As the problem is recent, there are not enough scientific studies that can tell us how the immune system reacts to SARS-CoV2 exactly. So we have to look at studies describing other types of coronavirus. The closest type to SARS-CoV2 is its cousin, SARS (Severe Acute Respiratory Syndrome), which struck in 2002 and 2003.
A 2007 study published by a research laboratory in Shanxi Province, China, called Emerging Infectious Diseases, was conducted on 176 patients with severe symptoms of difficulty breathing. As a result, the average number of SARS-specific antibodies remained the same in the patient’s blood for two years. Then in the third year after infection, the amount of antibodies dropped drastically. This would mean that the immune protection against SARS is maintained for 2 or 3 years and that a new infection would be possible beyond three years.
But keep in mind that antibody levels are not always correlated with immunity. Some people may be protected against a virus without having antibodies detected, while others may be infected with the virus despite the presence of antibodies. The only way to be sure would have been to re-expose these people to the virus and see what happens. This is not an acceptable experience.
The other question is: how many different types of SARS-CoV2 exist? It is difficult to answer this question without more detailed testing. According to a study published in the scientific journal National Science Review, an analysis of 130 cases of COVID 19 showed that there are two types of SARS CoV2. But that does not mean that protection against one is not valid against the other. Over time, the virus may as well mutate and render other types obsolete for the immune system. After all, the mutation is what allowed the virus to spread from an animal to a human.
Not knowing how the immune system works against SARS-CoV2 and how long protection against the virus lasts is a real public health problem. Many analysts believe that once most of the population is infected, it will be immunized, and therefore the pandemic will disappear. Group immunity is the percentage of the overall population that is immune to a given pathogen. Once this percentage is high enough, it will be more difficult for the virus to find people to infect. The theory is that once 70% of the population is immunized, SARS-CoV2 will stop spreading.

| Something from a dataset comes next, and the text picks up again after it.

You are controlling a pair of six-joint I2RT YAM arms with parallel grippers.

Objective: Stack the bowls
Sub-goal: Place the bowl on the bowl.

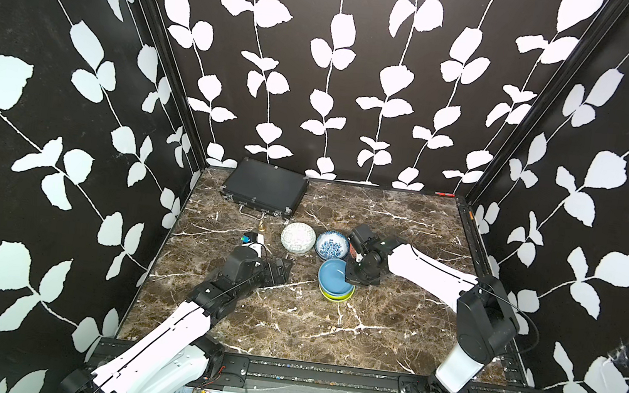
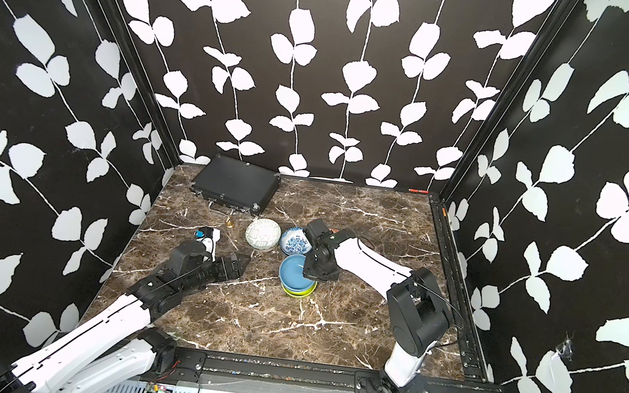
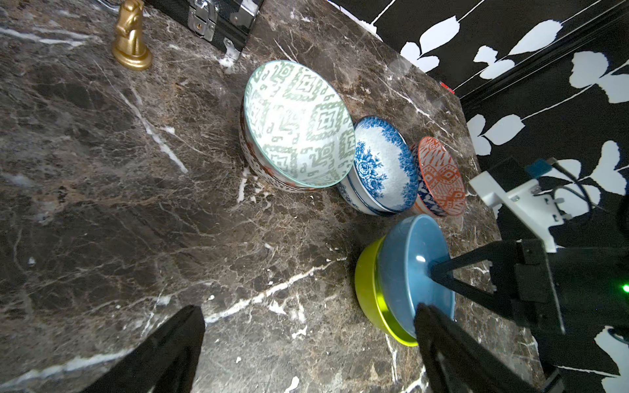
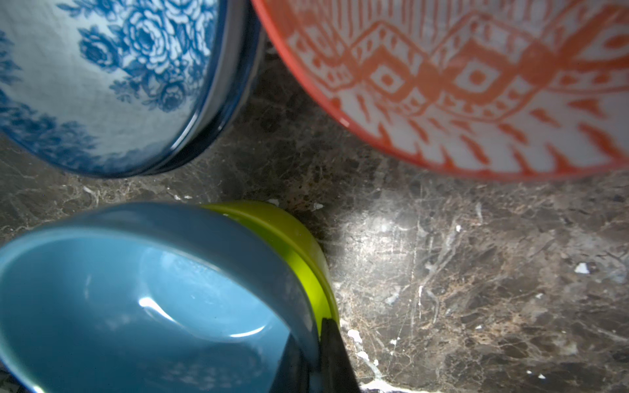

But all this is wrong if it is possible to be infected several times or if there are enough different versions of the virus for it to survive. These possibilities are sufficient to call into question this theory of group immunity that is being debated in the United Kingdom.
Since to date no vaccine is available for SARS-CoV2, it is a question of allowing individuals with a strong immune system to be infected several times to reach 70%. But this technique contains far too many risks. The mortality rate for COVID-19 appears to be stagnating between 1 and 3.4%, which is not as much as SARS in the past, but still more than a bad flu. As it is not known if it is possible to be reinfected by the virus, this technique does not make sense. Not to mention that this would be contrary to the processes of protection of the population such as containment and social distancing.
Needless to say, with all these questions that are troubling scientists about this new coronavirus, it should not be taken lightly. Therefore, any patient who cures coronavirus must remain vigilant and follow safety guidelines until the pandemic episode is over. This means staying away from gatherings, washing hands for a long time and frequently, not touching your face, and actively cleaning surfaces and objects.